A note from the editor: I apologize ahead for today's content as it may offend some readers. My bad. As Forrest Gump somewhat said, "Candys Daily Dandy is like a box of chocolates. You never know what you're gonna get."
My cousin told me a funny story the other day about her son and Disney World. Seems the famliy was enjoying a wonderful afternoon at the Most Magical Place On Earth. They had gone into one of the hotels for a character dinner and after the meal they stopped at the hotel game room for a rousting game of air hockey.

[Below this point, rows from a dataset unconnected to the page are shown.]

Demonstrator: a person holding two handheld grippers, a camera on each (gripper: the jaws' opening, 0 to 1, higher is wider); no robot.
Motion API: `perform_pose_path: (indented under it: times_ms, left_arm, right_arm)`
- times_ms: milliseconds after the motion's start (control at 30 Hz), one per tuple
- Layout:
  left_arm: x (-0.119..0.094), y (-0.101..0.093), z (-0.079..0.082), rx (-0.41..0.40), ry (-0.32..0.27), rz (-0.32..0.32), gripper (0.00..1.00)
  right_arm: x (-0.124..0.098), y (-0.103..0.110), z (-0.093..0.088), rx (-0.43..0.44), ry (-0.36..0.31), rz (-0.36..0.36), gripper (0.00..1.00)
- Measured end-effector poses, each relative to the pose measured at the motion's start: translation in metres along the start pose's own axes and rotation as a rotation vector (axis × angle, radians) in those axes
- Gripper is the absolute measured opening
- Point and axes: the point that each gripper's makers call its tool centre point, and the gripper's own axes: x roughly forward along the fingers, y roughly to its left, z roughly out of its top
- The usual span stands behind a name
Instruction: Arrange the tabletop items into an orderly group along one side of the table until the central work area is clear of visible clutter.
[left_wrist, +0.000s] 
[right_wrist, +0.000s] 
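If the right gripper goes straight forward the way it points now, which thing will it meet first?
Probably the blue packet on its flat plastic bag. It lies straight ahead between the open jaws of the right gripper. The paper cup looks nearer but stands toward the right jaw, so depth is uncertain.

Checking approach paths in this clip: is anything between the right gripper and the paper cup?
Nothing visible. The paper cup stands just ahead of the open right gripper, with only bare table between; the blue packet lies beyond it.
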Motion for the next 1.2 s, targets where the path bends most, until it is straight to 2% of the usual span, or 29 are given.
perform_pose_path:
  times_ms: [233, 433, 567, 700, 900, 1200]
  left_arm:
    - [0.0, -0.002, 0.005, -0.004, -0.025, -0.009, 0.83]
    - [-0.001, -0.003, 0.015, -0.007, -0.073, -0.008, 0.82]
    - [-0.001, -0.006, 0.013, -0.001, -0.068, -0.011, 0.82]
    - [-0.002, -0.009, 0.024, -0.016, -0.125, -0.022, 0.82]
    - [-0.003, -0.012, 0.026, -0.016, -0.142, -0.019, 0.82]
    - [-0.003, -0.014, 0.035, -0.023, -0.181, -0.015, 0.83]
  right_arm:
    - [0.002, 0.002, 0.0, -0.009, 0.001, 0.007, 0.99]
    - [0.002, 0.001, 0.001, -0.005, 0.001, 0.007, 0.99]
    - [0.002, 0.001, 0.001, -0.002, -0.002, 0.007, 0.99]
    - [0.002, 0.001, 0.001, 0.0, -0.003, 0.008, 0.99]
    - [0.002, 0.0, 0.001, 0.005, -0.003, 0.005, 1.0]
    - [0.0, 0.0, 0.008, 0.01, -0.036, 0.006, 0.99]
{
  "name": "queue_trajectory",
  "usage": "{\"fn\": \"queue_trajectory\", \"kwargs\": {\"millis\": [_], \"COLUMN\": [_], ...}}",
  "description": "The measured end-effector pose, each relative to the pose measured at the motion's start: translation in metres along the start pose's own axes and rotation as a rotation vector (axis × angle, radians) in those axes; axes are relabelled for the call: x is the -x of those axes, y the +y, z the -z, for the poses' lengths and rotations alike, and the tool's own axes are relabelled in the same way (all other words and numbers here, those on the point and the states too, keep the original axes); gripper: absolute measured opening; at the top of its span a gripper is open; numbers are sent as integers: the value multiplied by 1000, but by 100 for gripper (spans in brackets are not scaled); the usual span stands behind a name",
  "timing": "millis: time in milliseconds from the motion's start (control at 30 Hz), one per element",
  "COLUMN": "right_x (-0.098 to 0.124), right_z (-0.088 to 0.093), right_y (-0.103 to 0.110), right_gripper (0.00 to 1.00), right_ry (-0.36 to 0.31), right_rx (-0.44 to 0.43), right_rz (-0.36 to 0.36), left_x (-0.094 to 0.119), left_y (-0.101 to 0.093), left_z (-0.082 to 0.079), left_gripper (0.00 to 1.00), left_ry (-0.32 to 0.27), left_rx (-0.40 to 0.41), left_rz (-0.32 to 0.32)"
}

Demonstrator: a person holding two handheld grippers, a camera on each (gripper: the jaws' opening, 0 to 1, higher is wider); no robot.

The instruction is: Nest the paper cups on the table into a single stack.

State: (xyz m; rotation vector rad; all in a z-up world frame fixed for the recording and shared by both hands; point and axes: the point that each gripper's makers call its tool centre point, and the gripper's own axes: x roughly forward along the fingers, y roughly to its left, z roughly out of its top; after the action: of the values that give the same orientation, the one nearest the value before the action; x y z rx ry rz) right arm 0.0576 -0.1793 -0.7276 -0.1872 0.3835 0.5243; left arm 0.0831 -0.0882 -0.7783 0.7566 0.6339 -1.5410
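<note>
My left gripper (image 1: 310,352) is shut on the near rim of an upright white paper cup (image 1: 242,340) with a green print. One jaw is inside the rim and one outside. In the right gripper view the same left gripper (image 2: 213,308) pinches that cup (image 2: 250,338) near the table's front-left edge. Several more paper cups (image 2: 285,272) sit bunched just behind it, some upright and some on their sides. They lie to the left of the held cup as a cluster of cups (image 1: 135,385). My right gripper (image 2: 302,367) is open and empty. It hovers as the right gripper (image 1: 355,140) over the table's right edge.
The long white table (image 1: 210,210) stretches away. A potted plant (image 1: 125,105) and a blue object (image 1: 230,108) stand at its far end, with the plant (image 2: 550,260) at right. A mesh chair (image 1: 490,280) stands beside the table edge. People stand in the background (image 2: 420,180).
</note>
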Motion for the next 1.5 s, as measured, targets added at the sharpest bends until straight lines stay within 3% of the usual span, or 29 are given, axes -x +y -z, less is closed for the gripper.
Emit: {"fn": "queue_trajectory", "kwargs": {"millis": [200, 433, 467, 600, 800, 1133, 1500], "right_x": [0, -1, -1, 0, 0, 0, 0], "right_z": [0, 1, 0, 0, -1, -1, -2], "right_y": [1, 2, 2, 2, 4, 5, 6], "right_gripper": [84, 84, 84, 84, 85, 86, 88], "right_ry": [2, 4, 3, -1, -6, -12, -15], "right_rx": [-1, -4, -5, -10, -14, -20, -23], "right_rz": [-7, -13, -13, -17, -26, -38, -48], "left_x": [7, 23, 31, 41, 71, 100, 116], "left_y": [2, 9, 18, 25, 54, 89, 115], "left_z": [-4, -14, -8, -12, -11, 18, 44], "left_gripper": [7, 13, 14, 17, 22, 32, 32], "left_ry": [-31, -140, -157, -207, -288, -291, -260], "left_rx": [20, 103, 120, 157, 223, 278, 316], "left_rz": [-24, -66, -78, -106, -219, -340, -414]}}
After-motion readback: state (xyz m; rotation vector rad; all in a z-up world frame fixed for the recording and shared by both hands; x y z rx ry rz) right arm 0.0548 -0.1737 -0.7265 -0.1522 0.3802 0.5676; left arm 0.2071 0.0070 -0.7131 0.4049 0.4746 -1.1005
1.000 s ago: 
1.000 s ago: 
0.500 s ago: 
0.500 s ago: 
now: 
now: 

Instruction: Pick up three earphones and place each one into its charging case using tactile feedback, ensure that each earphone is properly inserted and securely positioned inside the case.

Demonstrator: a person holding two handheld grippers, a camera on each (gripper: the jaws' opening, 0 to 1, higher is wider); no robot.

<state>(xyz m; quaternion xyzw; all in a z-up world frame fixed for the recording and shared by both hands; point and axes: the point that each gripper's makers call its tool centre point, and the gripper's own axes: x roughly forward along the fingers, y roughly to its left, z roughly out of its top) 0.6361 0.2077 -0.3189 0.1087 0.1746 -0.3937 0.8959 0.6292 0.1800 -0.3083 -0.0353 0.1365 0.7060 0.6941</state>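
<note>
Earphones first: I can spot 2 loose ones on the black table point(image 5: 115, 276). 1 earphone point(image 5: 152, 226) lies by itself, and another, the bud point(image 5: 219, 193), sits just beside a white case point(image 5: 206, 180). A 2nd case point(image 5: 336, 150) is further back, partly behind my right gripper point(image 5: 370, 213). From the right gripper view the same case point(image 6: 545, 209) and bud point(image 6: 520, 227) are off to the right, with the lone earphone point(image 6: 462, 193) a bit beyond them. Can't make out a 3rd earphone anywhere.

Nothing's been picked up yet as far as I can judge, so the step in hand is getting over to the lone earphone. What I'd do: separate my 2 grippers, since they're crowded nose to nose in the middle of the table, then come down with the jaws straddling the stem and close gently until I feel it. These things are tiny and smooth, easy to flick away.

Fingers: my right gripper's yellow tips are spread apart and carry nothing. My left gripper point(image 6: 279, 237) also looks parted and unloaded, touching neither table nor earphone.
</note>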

Evidently the food did not agree with her son because things were going great until...it happened...that dastardly little party crasher....THE SHART reared it's ugly head. My cousin said it was evident immediately, as her son's face contorted into a look of, at first surprise, then complete horror. He ran to his mother to inform her that he was indeed in a precarious position. Here they were in Disney, of all places, miles away from the sanctity of their hotel room, with a slight, shall we say.......issue.
What to do? What to do?
Seems dad took him into the men's room and they handled the problem like real men. They stripped the boy of his undergarments, cleaned up with the aid of some moistened hand towels and disposed of said undergarments in the trash receptacle located in the bathroom. Problem solved! Good for them that they did not let that little shart bastard ruin what was a fun family vacation.
I think the shart should be outlawed in all 50 states.